* [ASSIGNED TASK] Where the word "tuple" appears in a line below, copy the whole line.

[Saved data entries]
========================================================================
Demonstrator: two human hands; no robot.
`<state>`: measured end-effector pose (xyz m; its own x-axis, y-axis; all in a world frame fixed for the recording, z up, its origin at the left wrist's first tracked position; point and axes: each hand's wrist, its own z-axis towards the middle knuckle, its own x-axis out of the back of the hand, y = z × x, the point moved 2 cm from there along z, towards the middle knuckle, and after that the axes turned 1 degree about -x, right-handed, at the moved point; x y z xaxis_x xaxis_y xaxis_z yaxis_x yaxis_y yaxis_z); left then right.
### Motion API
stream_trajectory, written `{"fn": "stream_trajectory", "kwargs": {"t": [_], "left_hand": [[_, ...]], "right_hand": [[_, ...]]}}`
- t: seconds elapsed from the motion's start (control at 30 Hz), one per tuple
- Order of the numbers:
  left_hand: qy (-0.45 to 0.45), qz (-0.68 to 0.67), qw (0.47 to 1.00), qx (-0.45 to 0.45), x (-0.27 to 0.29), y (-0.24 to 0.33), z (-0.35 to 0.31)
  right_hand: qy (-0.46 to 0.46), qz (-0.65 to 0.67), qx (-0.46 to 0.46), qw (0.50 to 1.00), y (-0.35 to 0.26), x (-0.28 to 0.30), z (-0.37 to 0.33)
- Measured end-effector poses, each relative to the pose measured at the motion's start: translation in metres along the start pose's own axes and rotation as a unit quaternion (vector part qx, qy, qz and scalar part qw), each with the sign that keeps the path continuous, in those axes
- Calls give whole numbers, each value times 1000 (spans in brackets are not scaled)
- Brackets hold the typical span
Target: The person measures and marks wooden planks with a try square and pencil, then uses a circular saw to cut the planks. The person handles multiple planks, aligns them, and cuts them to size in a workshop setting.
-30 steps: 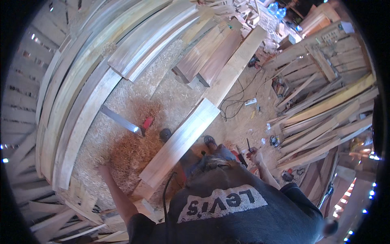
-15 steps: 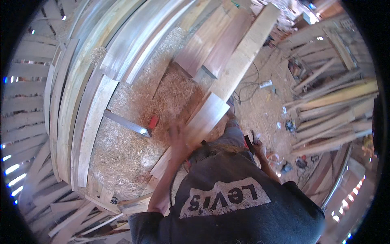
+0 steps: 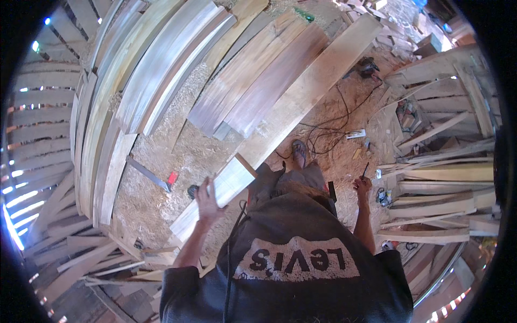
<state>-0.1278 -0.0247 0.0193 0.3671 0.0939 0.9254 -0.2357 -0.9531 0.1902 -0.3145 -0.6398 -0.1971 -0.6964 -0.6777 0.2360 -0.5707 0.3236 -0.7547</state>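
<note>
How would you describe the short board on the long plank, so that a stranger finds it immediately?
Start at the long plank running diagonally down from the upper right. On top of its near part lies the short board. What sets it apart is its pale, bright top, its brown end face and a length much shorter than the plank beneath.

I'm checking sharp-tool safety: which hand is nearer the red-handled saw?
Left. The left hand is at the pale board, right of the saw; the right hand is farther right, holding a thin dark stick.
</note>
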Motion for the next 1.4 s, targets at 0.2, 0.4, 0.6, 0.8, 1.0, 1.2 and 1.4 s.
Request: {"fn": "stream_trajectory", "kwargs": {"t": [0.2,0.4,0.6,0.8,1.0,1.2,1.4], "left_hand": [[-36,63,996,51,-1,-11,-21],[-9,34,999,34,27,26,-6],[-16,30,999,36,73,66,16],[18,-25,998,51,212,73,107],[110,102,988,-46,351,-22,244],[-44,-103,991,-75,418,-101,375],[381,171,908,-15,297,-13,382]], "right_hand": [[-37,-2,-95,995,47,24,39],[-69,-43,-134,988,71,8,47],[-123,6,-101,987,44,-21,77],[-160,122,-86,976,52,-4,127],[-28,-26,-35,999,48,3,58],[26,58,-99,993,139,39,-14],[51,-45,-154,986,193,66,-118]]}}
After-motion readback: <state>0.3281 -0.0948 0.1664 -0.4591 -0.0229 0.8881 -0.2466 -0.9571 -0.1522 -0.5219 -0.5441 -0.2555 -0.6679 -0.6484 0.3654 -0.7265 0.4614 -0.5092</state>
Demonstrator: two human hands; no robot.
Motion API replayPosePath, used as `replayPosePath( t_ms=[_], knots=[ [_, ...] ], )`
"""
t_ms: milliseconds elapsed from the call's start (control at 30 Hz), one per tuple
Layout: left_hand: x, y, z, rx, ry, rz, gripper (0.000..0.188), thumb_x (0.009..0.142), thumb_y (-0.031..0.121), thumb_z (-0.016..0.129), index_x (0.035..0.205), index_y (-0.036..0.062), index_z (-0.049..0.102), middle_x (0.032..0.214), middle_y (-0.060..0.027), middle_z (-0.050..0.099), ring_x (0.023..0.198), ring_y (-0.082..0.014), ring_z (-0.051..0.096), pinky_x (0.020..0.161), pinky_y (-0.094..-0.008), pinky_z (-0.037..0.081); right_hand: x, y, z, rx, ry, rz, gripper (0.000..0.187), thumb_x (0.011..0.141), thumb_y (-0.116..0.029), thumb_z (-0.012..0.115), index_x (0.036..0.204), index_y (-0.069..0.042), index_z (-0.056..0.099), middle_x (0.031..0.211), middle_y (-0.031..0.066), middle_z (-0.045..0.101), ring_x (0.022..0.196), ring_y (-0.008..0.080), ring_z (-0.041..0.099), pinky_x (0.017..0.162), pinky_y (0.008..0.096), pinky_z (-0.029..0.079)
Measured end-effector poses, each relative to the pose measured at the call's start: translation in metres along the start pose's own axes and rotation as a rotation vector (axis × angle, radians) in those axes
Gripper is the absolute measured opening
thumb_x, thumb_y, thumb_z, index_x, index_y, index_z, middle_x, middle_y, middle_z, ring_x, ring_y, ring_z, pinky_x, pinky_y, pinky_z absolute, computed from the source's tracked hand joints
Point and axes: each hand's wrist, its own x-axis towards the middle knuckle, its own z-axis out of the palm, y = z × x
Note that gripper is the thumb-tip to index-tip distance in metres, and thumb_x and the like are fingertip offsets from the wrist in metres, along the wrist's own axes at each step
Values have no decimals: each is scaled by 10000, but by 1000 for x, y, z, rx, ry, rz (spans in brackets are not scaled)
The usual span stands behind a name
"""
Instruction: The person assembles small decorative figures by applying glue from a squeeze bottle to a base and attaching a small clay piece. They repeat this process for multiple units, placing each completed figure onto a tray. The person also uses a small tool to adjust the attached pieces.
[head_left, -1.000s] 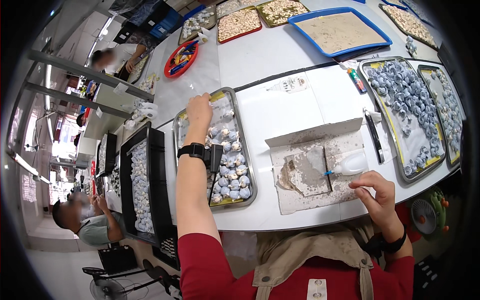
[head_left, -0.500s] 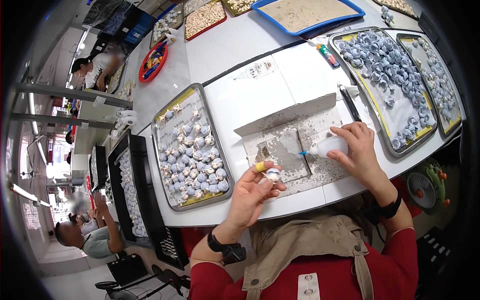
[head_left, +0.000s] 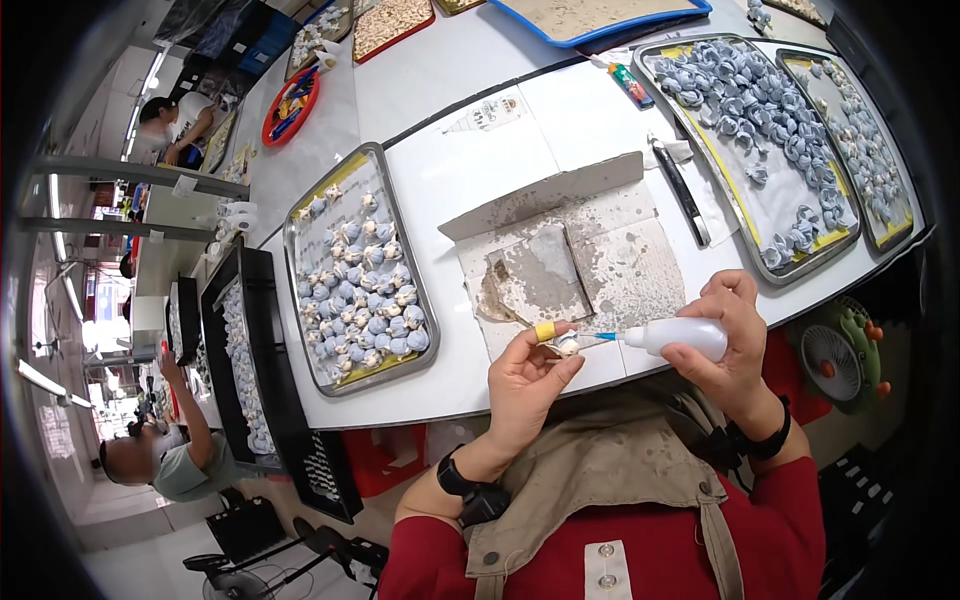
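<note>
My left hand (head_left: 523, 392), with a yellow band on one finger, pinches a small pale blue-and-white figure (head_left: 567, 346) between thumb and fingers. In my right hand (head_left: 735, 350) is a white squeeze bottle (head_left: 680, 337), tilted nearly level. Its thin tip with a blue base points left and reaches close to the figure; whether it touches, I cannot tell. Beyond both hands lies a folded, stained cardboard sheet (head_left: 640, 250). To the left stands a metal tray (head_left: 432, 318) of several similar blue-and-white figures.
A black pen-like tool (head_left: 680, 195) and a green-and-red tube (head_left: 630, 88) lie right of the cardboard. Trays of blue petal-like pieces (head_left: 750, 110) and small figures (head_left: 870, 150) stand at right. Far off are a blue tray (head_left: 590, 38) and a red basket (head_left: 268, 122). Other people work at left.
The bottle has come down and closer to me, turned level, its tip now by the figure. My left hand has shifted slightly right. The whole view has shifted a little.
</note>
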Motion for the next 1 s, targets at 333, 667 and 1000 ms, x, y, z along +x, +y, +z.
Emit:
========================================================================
* [RESULT OF THE EXERCISE]
- t: seconds elapsed from the motion's start (control at 30 Hz), one per tuple
t_ms: milliseconds elapsed from the call's start (control at 30 Hz), one per tuple

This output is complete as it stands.